* _Aim of the task_
Pull every line with "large" from the entries below.

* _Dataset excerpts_
######

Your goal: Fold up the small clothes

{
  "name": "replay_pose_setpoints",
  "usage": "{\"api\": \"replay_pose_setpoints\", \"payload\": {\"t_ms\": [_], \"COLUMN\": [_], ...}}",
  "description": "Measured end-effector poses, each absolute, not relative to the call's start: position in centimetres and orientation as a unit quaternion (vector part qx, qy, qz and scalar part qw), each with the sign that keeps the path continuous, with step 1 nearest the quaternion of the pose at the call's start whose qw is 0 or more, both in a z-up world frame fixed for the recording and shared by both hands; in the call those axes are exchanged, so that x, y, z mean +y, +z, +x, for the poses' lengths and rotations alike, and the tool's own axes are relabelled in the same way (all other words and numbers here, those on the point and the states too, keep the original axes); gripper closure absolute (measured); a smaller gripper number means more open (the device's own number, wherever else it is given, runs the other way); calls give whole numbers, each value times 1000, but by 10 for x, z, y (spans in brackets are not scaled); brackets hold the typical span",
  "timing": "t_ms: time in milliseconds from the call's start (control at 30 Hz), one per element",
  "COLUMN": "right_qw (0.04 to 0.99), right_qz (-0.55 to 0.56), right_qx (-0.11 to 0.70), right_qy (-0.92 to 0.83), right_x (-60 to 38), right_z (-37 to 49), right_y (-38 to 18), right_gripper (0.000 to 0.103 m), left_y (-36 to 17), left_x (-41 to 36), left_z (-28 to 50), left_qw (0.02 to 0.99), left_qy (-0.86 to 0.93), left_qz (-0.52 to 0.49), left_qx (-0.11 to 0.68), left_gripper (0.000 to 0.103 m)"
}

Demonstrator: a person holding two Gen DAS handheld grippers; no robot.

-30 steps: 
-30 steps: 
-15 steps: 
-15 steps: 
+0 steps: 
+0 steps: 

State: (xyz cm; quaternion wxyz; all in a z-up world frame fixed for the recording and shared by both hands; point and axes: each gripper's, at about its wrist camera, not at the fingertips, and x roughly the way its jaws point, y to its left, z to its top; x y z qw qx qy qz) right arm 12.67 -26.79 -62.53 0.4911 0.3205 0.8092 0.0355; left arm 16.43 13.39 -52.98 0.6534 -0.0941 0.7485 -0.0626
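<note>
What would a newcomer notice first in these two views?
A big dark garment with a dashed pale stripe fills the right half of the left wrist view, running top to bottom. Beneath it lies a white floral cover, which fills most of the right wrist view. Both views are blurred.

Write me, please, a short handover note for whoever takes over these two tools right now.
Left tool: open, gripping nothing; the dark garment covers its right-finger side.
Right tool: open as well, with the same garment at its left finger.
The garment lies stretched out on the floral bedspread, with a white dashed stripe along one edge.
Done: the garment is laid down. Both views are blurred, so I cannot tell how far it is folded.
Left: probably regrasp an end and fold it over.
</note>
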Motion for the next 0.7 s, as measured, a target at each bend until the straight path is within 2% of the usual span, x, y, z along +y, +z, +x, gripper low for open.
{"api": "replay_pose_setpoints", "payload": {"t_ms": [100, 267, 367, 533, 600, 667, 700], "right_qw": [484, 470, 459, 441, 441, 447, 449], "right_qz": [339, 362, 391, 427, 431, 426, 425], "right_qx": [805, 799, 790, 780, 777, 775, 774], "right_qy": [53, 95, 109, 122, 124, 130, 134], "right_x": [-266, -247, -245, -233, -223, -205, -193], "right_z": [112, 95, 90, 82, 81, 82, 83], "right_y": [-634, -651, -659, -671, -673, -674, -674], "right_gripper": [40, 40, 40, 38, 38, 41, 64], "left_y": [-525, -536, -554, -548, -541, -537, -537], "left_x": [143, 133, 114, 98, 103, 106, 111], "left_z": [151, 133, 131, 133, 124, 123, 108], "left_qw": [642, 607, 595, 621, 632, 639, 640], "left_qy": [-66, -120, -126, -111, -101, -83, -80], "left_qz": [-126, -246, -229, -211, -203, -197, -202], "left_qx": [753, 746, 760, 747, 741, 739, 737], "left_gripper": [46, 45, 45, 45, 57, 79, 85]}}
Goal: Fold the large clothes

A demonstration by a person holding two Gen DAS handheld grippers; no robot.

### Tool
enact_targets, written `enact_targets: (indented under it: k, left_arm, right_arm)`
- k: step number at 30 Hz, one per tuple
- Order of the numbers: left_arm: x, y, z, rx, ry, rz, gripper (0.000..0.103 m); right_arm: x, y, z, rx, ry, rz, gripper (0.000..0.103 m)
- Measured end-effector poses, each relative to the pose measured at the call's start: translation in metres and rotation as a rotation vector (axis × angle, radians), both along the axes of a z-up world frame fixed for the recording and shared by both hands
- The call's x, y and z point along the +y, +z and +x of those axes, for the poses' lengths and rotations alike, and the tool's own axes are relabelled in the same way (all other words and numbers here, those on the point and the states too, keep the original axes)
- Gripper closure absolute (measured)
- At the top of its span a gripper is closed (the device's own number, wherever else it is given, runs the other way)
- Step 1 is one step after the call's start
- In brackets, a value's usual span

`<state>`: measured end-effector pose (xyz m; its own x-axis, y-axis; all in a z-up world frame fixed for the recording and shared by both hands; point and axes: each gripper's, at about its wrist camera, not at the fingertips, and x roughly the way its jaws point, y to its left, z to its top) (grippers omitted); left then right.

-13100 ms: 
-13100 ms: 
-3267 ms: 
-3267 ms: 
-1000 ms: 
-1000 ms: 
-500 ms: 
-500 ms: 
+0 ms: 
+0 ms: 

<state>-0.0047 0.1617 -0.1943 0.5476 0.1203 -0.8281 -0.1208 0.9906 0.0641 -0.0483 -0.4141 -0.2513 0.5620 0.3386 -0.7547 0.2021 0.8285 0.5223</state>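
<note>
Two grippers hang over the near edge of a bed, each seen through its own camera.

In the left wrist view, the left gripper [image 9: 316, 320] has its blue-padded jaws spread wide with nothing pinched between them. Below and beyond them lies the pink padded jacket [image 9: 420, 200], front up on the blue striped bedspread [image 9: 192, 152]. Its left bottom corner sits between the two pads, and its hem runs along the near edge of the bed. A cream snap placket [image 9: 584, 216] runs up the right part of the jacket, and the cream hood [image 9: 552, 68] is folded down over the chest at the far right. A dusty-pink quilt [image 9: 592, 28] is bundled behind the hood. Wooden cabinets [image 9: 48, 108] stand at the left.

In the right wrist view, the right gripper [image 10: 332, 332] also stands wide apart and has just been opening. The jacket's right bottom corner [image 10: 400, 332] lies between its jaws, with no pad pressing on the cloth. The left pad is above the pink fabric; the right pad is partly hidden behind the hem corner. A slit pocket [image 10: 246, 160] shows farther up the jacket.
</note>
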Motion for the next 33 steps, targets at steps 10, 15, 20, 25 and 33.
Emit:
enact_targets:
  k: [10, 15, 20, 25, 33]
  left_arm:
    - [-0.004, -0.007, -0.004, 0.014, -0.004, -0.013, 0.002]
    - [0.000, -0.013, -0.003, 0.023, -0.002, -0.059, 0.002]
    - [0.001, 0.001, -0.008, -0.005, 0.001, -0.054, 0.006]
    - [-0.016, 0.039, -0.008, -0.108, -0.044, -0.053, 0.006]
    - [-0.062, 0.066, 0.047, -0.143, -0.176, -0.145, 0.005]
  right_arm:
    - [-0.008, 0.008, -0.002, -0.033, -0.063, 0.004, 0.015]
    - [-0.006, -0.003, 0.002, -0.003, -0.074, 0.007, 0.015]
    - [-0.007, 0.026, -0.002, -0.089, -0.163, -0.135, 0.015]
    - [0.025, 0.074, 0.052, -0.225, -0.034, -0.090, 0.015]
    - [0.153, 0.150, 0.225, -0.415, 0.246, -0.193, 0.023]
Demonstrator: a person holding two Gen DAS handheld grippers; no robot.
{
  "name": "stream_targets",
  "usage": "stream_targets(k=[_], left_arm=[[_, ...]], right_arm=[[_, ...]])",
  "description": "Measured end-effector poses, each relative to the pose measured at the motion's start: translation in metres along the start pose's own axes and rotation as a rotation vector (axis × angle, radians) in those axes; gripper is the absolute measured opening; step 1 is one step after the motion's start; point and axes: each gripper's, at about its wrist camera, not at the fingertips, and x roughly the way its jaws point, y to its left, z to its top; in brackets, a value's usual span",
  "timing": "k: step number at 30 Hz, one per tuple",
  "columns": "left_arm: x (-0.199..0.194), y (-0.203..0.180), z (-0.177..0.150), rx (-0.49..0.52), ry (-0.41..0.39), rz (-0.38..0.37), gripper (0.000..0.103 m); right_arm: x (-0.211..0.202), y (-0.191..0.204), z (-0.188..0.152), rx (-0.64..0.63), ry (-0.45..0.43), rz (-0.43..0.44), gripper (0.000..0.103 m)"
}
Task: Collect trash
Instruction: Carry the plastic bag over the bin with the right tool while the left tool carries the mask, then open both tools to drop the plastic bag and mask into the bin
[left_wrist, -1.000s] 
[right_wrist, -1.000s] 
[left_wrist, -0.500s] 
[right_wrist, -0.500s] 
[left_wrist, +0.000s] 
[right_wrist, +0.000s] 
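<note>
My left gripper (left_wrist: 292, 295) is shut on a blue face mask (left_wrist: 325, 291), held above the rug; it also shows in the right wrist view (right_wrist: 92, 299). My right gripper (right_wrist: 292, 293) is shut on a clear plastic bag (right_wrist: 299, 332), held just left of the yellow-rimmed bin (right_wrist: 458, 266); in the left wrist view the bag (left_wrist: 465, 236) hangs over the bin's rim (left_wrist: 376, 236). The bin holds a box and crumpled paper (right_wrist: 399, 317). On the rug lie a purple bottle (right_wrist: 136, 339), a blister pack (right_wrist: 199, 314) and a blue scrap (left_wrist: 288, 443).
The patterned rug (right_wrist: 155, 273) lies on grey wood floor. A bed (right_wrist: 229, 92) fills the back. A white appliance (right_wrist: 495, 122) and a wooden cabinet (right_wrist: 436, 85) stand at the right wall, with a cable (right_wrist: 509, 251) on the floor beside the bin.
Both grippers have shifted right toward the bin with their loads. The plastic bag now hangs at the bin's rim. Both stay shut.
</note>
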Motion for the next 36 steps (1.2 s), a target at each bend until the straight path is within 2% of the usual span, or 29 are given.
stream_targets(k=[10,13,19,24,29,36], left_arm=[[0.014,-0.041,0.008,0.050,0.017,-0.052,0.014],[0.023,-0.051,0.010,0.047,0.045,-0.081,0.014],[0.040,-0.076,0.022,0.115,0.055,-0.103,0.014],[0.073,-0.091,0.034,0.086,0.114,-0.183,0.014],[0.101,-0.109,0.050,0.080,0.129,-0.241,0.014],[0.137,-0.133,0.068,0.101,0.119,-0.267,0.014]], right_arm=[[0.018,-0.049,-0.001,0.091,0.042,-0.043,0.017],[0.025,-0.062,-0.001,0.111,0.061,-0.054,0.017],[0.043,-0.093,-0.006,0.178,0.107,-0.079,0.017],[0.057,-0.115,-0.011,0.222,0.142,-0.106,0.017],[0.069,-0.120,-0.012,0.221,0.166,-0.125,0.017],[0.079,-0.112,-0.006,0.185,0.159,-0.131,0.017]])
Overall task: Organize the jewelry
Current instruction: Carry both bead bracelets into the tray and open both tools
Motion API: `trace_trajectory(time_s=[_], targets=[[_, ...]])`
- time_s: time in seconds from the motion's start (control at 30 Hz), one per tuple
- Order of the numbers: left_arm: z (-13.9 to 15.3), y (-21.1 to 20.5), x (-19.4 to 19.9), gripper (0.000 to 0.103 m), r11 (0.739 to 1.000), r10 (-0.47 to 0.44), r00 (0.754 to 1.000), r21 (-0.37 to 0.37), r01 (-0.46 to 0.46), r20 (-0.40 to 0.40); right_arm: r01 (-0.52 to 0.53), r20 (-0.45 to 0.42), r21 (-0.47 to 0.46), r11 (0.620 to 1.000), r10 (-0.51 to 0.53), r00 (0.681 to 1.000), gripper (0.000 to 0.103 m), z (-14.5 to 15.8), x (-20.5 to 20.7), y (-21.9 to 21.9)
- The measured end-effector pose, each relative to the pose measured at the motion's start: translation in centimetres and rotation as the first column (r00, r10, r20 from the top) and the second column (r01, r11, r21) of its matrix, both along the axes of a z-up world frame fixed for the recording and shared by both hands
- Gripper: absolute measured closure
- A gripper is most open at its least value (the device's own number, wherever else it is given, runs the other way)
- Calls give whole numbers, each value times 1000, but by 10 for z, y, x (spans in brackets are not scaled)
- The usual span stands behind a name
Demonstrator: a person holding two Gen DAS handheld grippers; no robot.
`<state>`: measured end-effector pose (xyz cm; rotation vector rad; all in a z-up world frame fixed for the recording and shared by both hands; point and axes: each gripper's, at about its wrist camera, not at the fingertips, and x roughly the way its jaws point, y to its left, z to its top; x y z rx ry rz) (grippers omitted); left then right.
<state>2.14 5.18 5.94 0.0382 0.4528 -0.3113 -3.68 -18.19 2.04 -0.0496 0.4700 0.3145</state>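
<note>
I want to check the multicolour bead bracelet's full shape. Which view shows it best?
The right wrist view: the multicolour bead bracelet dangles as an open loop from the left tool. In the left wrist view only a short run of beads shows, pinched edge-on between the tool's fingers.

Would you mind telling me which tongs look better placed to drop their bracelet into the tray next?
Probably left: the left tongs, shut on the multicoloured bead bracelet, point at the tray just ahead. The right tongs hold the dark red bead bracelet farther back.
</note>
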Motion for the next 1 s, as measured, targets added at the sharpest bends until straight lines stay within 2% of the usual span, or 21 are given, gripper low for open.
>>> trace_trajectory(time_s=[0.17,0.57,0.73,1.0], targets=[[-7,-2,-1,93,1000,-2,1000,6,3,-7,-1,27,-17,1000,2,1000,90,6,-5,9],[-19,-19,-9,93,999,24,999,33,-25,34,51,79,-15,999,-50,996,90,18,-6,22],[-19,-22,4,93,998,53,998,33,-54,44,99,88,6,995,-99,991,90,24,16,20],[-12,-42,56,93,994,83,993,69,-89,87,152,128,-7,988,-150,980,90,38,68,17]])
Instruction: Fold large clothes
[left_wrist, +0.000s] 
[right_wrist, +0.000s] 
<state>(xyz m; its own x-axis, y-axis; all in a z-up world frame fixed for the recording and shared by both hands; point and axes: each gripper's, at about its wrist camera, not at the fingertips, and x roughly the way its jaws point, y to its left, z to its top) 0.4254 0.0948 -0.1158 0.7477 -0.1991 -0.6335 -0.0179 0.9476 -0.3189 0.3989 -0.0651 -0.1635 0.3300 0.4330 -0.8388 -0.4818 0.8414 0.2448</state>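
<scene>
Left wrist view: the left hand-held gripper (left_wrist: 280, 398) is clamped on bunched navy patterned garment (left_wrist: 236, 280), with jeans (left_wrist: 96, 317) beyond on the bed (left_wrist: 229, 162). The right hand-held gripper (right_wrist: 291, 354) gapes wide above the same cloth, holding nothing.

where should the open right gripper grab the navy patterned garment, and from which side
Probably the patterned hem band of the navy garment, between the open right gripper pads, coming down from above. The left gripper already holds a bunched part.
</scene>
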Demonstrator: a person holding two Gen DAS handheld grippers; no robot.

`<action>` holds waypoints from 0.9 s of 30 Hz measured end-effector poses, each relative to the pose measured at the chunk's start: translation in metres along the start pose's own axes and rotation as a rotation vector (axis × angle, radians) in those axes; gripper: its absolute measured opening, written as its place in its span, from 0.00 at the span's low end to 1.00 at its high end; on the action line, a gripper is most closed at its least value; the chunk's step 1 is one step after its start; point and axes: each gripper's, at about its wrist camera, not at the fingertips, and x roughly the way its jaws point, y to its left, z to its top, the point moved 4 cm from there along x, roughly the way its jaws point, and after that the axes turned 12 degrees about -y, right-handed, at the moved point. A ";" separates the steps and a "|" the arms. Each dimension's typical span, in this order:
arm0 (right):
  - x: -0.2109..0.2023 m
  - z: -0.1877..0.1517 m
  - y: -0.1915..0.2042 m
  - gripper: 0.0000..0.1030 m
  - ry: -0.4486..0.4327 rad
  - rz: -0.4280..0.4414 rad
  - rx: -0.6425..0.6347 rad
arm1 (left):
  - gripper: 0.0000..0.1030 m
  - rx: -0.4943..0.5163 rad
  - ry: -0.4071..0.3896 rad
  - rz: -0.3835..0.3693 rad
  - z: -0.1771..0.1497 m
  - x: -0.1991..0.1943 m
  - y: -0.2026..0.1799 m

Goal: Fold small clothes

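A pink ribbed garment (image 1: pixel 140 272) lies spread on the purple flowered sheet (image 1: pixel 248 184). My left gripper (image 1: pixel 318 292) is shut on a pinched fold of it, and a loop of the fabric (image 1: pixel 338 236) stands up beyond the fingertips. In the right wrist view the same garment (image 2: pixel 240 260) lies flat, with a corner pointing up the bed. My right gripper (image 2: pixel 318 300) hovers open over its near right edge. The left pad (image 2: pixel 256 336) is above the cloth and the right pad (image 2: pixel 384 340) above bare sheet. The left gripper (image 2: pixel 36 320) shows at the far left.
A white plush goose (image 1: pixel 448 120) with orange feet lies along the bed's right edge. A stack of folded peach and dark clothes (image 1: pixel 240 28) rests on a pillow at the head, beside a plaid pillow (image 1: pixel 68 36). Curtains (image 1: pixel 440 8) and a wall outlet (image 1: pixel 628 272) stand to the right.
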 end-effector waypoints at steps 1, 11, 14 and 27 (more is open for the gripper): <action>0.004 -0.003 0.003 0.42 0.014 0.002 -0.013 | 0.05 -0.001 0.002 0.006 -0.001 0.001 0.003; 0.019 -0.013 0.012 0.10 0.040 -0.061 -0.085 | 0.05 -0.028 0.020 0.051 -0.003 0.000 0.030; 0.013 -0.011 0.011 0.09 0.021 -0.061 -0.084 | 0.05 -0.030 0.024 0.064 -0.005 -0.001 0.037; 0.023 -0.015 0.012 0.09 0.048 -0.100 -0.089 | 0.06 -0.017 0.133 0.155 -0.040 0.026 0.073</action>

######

* _Response below_
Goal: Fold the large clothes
Instruction: Fold large clothes

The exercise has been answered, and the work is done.